Defibrotide sodium is a polydisperse mixture of predominantly single-stranded polydeoxyribonucleotides derived from porcine mucosal DNA. Preclinical data suggest that defibrotide increases the expression of tissue plasminogen activator and thrombomodulin and decreases the expression of von Willebrand factor and plasminogen activator inhibitor-1 and reduces endothelial-cell activation, promoting the restoration of thrombotic-fibrinolytic balance and protecting the endothelial cells from continued damage caused by chemotherapy and tumor necrosis factor-α.23
Completed clinical trials of defibrotide have usually been restricted to patients with diagnosis of VOD/SOS following HSCT. In a phase 2 dose-finding trial that tested 2 dosage levels (25 mg/kg/day and 40 mg/kg/day) in a mixed adult and pediatric population with VOD/SOS and MOD following HSCT, the lower dose level was found to be the appropriate dosage for further study, because of similar efficacy and a safety profile that was more favorable.24 A subsequent phase 3 trial in patients with VOD/SOS and MOD following HSCT reported significant improvement in survival at Day +100 post-HSCT and in complete response (ie, total bilirubin <2 mg/dL and resolution of MOD) among patients who received defibrotide 25 mg/kg/day, compared with historical controls who received standard of care alone.25 In addition, defibrotide has demonstrated efficacy in VOD/SOS prevention in pediatric HSCT patients in a large phase 3 trial (12% of patients [n=180] with defibrotide prophylaxis developed VOD/SOS by Day +30 after HSCT vs 20% [n=176] in the control group)26 and in adults and pediatric patients in a single-center study (0% of patients [n=248] with defibrotide prophylaxis developed VOD/SOS at Day +100 after HSCT vs 4.8% [n=248] in the control group).27
Defibrotide was prospectively evaluated in an expanded-access treatment investigational new drug (T-IND) study initiated in 2007 (ClinicalTrials.gov identifier ). This was a multicenter, single-arm, open-label, US trial designed to provide defibrotide (25 mg/kg/day) to patients who developed hepatic VOD/SOS with or without MOD following HSCT or nontransplant-associated chemotherapy.28 The results of the final analysis of this trial presented here focus on defibrotide usage, tolerability, and safety in patients whose VOD/SOS developed following nontransplant-associated chemotherapy.
METHODS
Study participants.
In the original 2007 version of the protocol for the T-IND study, all patients were required to have a diagnosis of VOD/SOS by Baltimore criteria16 or by biopsy by Day +35, and to have MOD (renal and/or respiratory failure) by Day +45 post-HSCT. The Baltimore criteria call for a serum bilirubin level ≥2 mg/mL, plus at least 2 of the following 3 findings: ascites (by radiographic or physical examination), weight gain ≥5% from the baseline value, and hepatomegaly. Renal dysfunction was defined by a tripled serum creatinine level, a creatinine clearance level or glomerular filtration rate ≤40% of the baseline value, or dialysis dependence. Respiratory dysfunction was defined by need for oxygen supplementation, an oxygen saturation ≤90% on room air, or ventilator dependence.

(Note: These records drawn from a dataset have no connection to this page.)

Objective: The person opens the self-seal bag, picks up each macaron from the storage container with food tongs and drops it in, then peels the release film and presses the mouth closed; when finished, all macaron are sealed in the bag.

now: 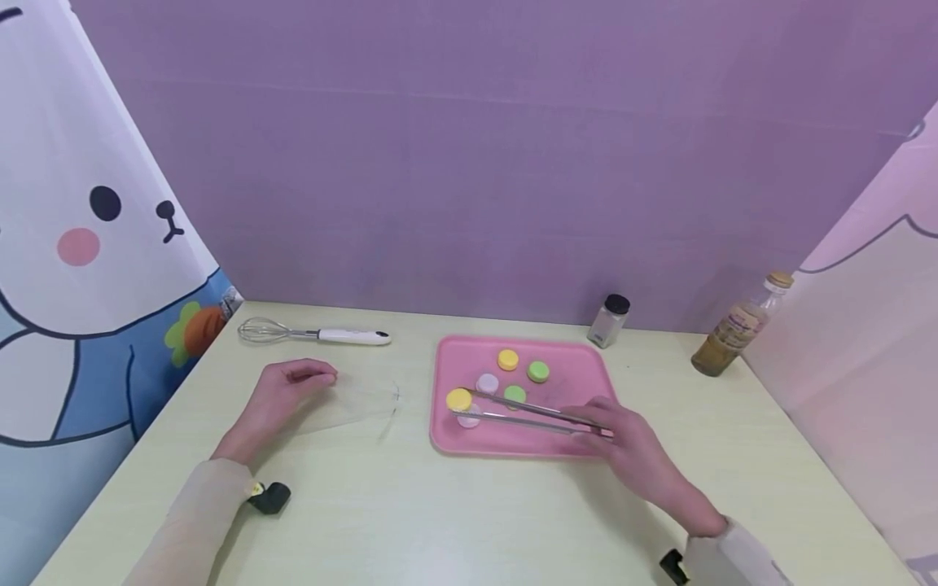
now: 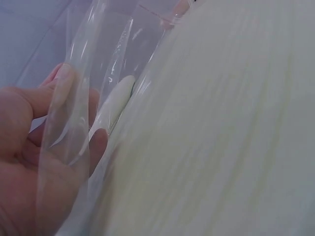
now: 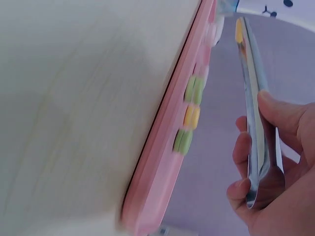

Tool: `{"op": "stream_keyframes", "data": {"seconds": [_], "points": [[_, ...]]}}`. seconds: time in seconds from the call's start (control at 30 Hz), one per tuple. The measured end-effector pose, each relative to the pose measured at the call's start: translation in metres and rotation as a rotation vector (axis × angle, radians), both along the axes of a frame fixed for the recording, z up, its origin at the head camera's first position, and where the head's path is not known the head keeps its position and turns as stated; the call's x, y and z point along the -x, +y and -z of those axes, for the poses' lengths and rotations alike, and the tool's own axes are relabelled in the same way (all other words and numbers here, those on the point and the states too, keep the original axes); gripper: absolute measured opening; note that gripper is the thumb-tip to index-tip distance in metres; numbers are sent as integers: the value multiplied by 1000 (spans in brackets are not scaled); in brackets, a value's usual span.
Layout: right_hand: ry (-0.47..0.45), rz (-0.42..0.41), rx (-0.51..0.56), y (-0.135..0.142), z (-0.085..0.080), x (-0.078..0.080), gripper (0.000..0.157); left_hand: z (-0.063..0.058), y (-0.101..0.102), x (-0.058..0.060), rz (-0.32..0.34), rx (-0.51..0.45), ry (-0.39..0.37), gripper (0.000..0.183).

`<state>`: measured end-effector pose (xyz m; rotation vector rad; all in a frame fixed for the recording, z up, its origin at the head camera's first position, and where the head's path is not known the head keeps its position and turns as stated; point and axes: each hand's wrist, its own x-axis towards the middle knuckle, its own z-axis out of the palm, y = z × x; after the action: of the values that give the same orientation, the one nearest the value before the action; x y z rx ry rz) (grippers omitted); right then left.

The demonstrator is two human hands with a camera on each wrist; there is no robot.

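Note:
My left hand [image 1: 286, 399] pinches a clear plastic bag [image 1: 355, 407], which spreads rightward over the table; in the left wrist view the film [image 2: 81, 105] partly covers the fingers. With my right hand [image 1: 630, 448] I grip metal tongs [image 3: 252, 88] that reach leftward over a pink tray [image 1: 469, 356]. Between the tong tips is a yellow macaron [image 1: 458, 400], raised above the tray in the right wrist view. On the tray lie another yellow macaron [image 1: 508, 360], two green macarons [image 1: 538, 372] and two pale lilac macarons [image 1: 487, 383]; the tongs partly hide some.
A whisk [image 1: 352, 336] with a white handle lies at the back left of the table [image 1: 410, 521]. Behind the tray's right corner stands a small jar [image 1: 608, 321] with a black lid. A corked bottle [image 1: 736, 330] stands at the back right.

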<state>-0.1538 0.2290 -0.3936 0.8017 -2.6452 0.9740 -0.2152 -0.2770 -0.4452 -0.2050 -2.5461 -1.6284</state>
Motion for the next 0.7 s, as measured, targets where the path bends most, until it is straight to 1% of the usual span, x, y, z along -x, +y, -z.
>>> {"op": "stream_keyframes", "data": {"seconds": [0.13, 0.47, 0.7], "points": [[-27, 6, -8, -18, -1, 2, 39, -1, 1, 0, 4, -2, 3, 33], [-52, 21, -61, -62, 0, 9, 35, -3, 3, 0, 16, -1, 1, 32], [-38, 13, -108, -88, 6, 18, 36, -3, 5, 0, 24, 3, 11, 31]]}}
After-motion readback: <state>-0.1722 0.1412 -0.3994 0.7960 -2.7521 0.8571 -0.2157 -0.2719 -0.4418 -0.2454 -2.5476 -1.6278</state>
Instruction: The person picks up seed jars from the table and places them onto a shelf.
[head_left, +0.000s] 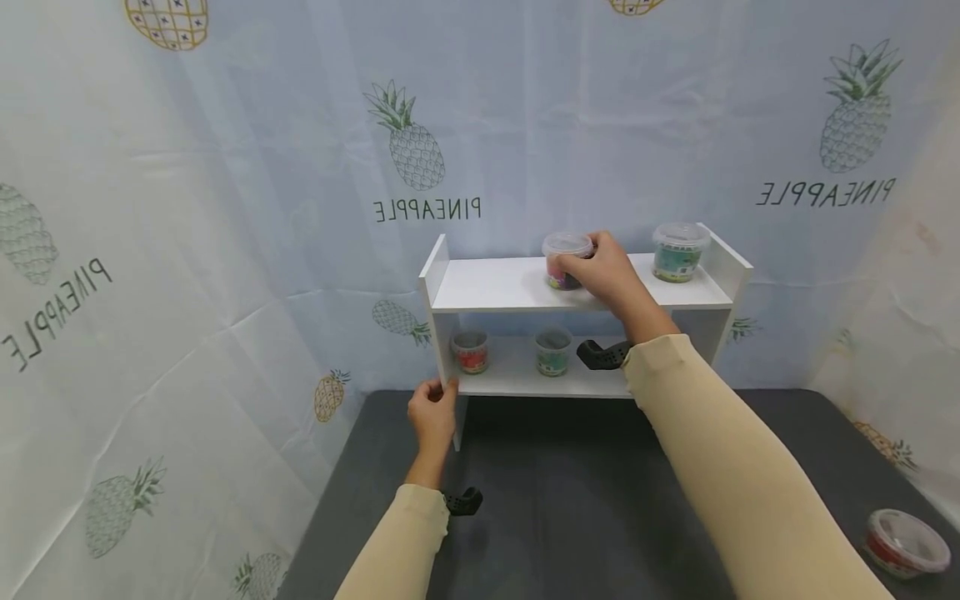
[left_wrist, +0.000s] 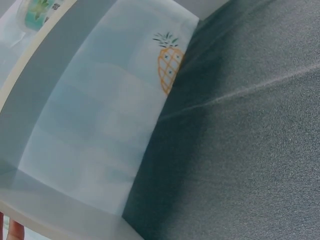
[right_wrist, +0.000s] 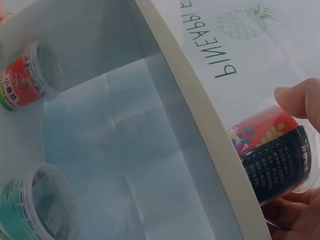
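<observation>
My right hand (head_left: pixel 606 271) grips a lidded plastic tub (head_left: pixel 565 260) with a red and dark label, at the upper board of a white two-tier shelf (head_left: pixel 487 285). In the right wrist view, thumb and fingers curl round that tub (right_wrist: pixel 275 155) from both sides. My left hand (head_left: pixel 435 412) pinches the shelf's left side panel near the lower board. To the right on the upper board stands a green-labelled tub (head_left: pixel 678 252). Below, a red-labelled tub (head_left: pixel 471 352) and another green-labelled tub (head_left: pixel 553 351) stand upright on the lower board.
A dark grey table (head_left: pixel 555 492) carries the shelf. At its right front edge lies a clear tub with a red band (head_left: pixel 906 543). Behind and to the left hangs a pineapple-print curtain (head_left: pixel 300 167). Black wrist devices (head_left: pixel 463 502) protrude below both sleeves.
</observation>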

The study protocol was amended in 2009 to also include patients with VOD/SOS following nontransplant-associated chemotherapy, without MOD, and (in a 2012 amendment) with VOD/SOS diagnosed by modified Seattle criteria,15 which require 2 or more of: bilirubin ≥2 mg/dL, hepatomegaly or right upper quadrant pain, and weight gain (≥5% in this study). The requirement to have VOD/SOS diagnosed by Day +35 was removed. Exclusion criteria included clinically significant, uncontrolled acute bleeding, medication that increases the risk of hemorrhage, need for more than 1 vasopressor, and pregnancy.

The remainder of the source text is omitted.